Unsupported Amerasians fell into the cracks of American society. In his 1996 book The Dream Shattered, a Vietnamese American youth counsellor claimed that 90 percent of male Amerasians who ended up in San Francisco joined criminal gangs.

Such news ultimately quickly dissolved any political will to do right by America's illegitimate children.

Three efforts by California Congresswoman Zoe Lofgren to grant citizenship to Vietnamese and Korean Amerasians failed to advance through the country's legislative process. Meanwhile, Utah Republican Senator Orrin Hatch is actively attempting to kill the 1987 Amerasian Homecoming Act.

Left behind

Nguyen Anh Tuan (Dylan) has two orphaned half-siblings. Dylans uncle and legal guardian, Lam Khac Nguyen hopes his older half-sister can accompany him to the United States where a school district will provide Dylan the education hes guaranteed under US law. State Department officials have made it clear they have no intention of issuing visas to the family, should they attempt to apply.

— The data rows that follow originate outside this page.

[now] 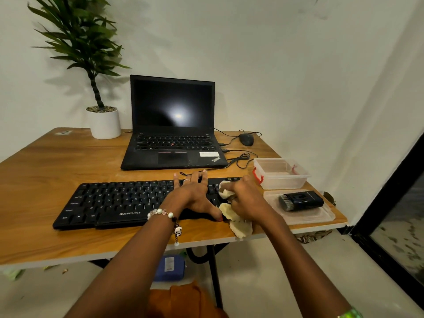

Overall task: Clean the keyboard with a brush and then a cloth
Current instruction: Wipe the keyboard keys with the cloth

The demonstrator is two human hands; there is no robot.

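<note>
A black keyboard [114, 200] lies across the front of the wooden table [46, 180]. My left hand [195, 193] rests on its right part with fingers spread straight, thumb at the near edge. My right hand [245, 200] grips a cream cloth [238, 226] over the keyboard's right end; part of the cloth hangs past the keyboard toward the table's front edge. A black brush [300, 199] lies on a clear plastic lid [321, 216] to the right, apart from both hands.
An open black laptop [172, 125] stands behind the keyboard, its cables and a mouse [246, 139] to the right. A clear plastic box [282, 173] sits at the right. A potted plant [103, 122] stands at the back left. The table's right edge is close.
</note>
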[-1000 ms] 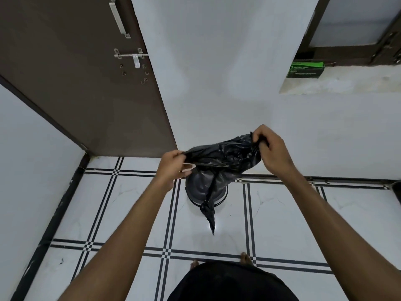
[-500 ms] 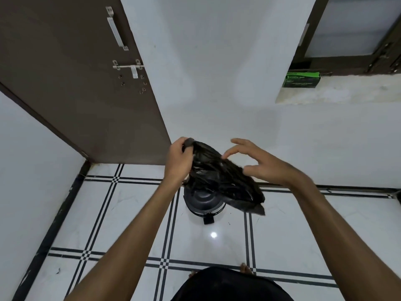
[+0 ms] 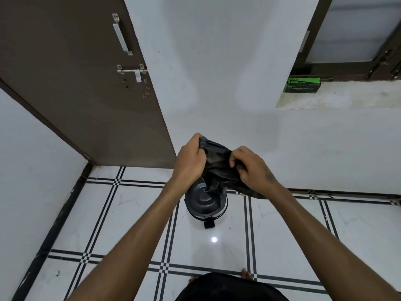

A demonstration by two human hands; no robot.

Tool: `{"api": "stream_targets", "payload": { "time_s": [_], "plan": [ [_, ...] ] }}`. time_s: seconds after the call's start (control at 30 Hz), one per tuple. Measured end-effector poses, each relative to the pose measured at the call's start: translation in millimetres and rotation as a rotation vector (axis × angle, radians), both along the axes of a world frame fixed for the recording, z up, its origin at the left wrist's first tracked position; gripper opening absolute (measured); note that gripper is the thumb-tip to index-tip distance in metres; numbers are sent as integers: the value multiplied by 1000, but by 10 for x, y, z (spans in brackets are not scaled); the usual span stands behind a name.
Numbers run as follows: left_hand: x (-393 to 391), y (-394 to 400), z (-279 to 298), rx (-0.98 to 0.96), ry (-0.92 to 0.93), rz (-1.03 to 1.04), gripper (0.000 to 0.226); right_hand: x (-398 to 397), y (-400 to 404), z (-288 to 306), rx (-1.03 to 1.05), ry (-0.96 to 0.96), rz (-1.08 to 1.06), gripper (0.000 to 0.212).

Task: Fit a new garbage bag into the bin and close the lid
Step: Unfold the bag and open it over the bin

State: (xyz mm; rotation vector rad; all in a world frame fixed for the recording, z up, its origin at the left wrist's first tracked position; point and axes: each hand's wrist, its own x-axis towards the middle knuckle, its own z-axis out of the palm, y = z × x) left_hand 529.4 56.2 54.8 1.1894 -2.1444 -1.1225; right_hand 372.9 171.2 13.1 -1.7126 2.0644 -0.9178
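Observation:
A crumpled black garbage bag (image 3: 218, 165) hangs in the air between my two hands, above a small dark round pedal bin (image 3: 205, 203) that stands on the tiled floor by the wall. My left hand (image 3: 189, 159) grips the bag's upper left edge. My right hand (image 3: 249, 168) pinches the bag's right side, fingers curled into the plastic. The bag's lower part dangles over the bin's lid and hides its far rim. The bin's lid looks closed, with the foot pedal (image 3: 208, 224) pointing toward me.
A brown door (image 3: 86, 88) with a latch stands open at the left. A green box of garbage bags (image 3: 302, 85) lies on the window ledge at the upper right. White tiles with black lines cover the floor. My bare feet (image 3: 246, 274) show at the bottom.
My right hand, open half a second ago, has closed on the bag. Both hands have drawn together and the bag is bunched tighter than a second ago.

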Motion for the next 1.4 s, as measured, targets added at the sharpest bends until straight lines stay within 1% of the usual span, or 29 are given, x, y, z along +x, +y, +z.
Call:
{"api": "stream_targets", "payload": {
  "time_s": [0.07,0.13,0.2,0.23,0.3,0.37,0.43,0.5,0.57,0.6,0.63,0.67,0.7,0.73,0.77,0.83,0.87,0.93,0.97,1.0,1.07,1.13,1.2,1.27,1.3,1.37,1.4],
  "plan": [
    [64,1,32,-143,-67,42,24,20,-3,109,-38,17,11,37],
    [119,-69,77,-238,-95,115,22,9,-9,158,-43,69,33,37],
    [167,-177,124,-288,-113,149,18,-32,-8,113,19,165,95,32],
    [182,-225,157,-315,-123,133,15,-48,-3,75,61,189,130,30],
    [186,-276,239,-375,-130,73,13,-53,-2,3,145,154,151,31],
    [162,-271,323,-422,-116,41,11,-28,-23,-11,163,54,93,32],
    [153,-249,380,-445,-91,47,9,-3,-50,55,118,-124,-21,30],
    [179,-230,390,-484,-90,51,9,-21,-59,160,49,-375,-106,26],
    [238,-223,357,-527,-84,14,5,-96,-29,254,-15,-661,-195,25],
    [266,-222,337,-540,-71,-22,3,-143,-8,271,-35,-736,-222,23],
    [287,-221,329,-549,-61,-60,6,-186,5,264,-46,-743,-242,21],
    [303,-222,319,-558,-58,-95,9,-227,9,228,-49,-660,-254,17],
    [314,-221,321,-563,-54,-120,11,-252,10,174,-56,-510,-251,11],
    [323,-222,328,-563,-44,-137,11,-255,3,125,-62,-379,-227,10],
    [327,-224,337,-550,-34,-143,10,-257,-9,72,-64,-289,-199,15],
    [322,-241,343,-526,-57,-118,12,-242,-17,21,-78,-205,-182,23],
    [328,-259,332,-540,-104,-92,15,-224,-16,30,-92,-177,-187,27],
    [385,-299,285,-647,-212,-57,22,-220,-16,43,-120,-159,-213,39],
    [434,-328,241,-720,-232,-57,24,-228,-10,50,-132,-165,-236,45],
    [490,-357,186,-778,-230,-63,24,-254,1,46,-137,-163,-260,50],
    [605,-410,80,-817,-216,-84,26,-347,28,30,-120,-124,-278,53],
    [700,-450,1,-830,-254,-150,30,-446,37,26,-43,-17,-232,54],
    [767,-435,-52,-840,-347,-245,40,-496,22,19,47,152,-178,56],
    [807,-387,-96,-814,-405,-262,51,-491,-4,27,84,268,-176,53],
    [807,-375,-116,-777,-413,-220,52,-469,-27,42,80,298,-194,47],
    [777,-381,-154,-668,-453,-94,44,-421,-88,68,38,367,-239,30],
    [740,-390,-176,-569,-476,-44,37,-399,-122,81,10,397,-261,26]
  ]
}}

Nguyen Anh Tuan (Dylan) has two orphaned half-siblings. Dylan's uncle and legal guardian, Lam Khac Nguyen hopes his older half-sister can accompany him to the United States where a school district will provide Dylan the education he's guaranteed under US law. State Department officials have made it clear they have no intention of issuing visas to the family, should they attempt to apply.

All of these laws, however, dealt with children fathered under military occupation. Civilian cases like Dylan's seem far more disturbing.

“You're dealing with people who are recognized fathers,” said Thomas, who authored the dissertation on citizenship. “It's very clear that the U.S. is undermining its own laws.”

With the exception of a few small support groups roughly organized in cities and towns with high concentrations of Amerasian children, Thomas says there isn't a single organization dedicated to assisting them in the United States.

Dylan's uncle still holds out hope his nephew will get the care he deserves from his country, but it dims by the day.

For a time, Lam wrote pleading letters to the consulate asking for information about charitable hospitals or organizations that might help get the boy to the U.S. for treatment. He says they never offered to help.

After seven years of pro-bono work, attorney Osberg is hoping Smith's survivors will agree to give their unwanted sibling a small portion of his estate.

In the meantime, the child spends his days in a one-room school full of similarly disabled children where the staff feed him and “teach him nothing,” according to Lam. At night, Dylan watches television and stumbles around his grandmother's house.

“I'm very sad that America has left him behind,” his uncle said.